Ensuite, le choix du traitement se fait avec le chirurgien vasculaire et le patient au cours d’une information éclairée sur les différentes possibilités thérapeutiques avec le consentement du patient.
Traitement médical : il est toujours instauré, il associe un antiagrégant plaquettaires pour fluidifier le sang et des traitements pour équilibrer la tension artérielle, le cholestérol sanguin, un diabète éventuel, l’arrêt du tabac.
Traitement chirurgical : en cas de lésions sévères (>65%), de plaque emboligène ou de sténoses symptomatiques, le traitement de référence est chirurgical. Nous pratiquons cette intervention sous anesthésie générale pour le confort du patient. La durée moyenne de l’intervention est 1 h 30. Le retentissement cérébral de la chirurgie est monitoré par des appareils spécialisés. Le chirurgien opère au niveau du cou afin de réaliser une ablation de la plaque d’athérome pour lever la sténose et rétablir le flux dans l’artère. L’artère est ensuite réparée directement ou avec élargissement par un patch de matériel prothétique. Selon la configuration des lésions, il peut être préférable de remplacer le segment malade de l’artère carotide par un pontage prothétique. Le patient est ensuite réveillé immédiatement et surveillé 4 heures en salle de réveil. La durée moyenne d’hospitalisation est de 4 jours. Cette chirurgie est pratique courante, les complications sont rares, mais il existe environ 2 % de risques d’AVC ou de lésions nerveuses, ce risque est inférieur à celui d’accident sans traitement adéquat. Il existe aussi un très faible risque d’hématome ou d’infection du site opératoire. Une anesthésie de la région autour de la cicatrice, du menton ou du lobe de l’oreille sont plus fréquentes mais résolutives et peu handicapantes.

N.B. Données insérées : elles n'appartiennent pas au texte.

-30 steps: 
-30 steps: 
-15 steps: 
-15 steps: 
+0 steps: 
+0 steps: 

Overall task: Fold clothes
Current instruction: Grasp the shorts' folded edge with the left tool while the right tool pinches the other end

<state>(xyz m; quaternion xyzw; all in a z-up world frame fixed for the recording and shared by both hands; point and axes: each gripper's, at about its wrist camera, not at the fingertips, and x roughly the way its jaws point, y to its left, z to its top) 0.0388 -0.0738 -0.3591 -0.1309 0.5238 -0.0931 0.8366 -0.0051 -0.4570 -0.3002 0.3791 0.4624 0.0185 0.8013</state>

Traitement endovasculaire : dans certains cas, notamment après radiothérapie locale ou en cas d’antécédent de chirurgie carotidienne, le chirurgien vasculaire peut orienter la prise en charge vers l’endovasculaire avec la pose d’un stent carotidien par ponction à l’aine ou au poignet. Cette intervention est pratiquée sous anesthésie locale ou générale, au bloc opératoire, par le chirurgien. Elle présente également un risque d’AVC ou AIT, mais les résultats à long terme sont inférieurs à ceux de la chirurgie.
QUELLE SURVEILLANCE ?
Après une chirurgie carotidienne, une échographie doppler est réalisée à un mois pour vérifier le résultat post opératoire. Ensuite, le patient est suivi annuellement par échographie doppler. Le traitement médical est poursuivi à vie. Les récidives sont d’environ 2 % à 10 ans.
Pour les patients présentant des lésions asymptomatiques non-sévères, le suivi est annuel afin de dépister l’aggravation de la sténose et de prendre en charge le patient quand la lésion devient sévère.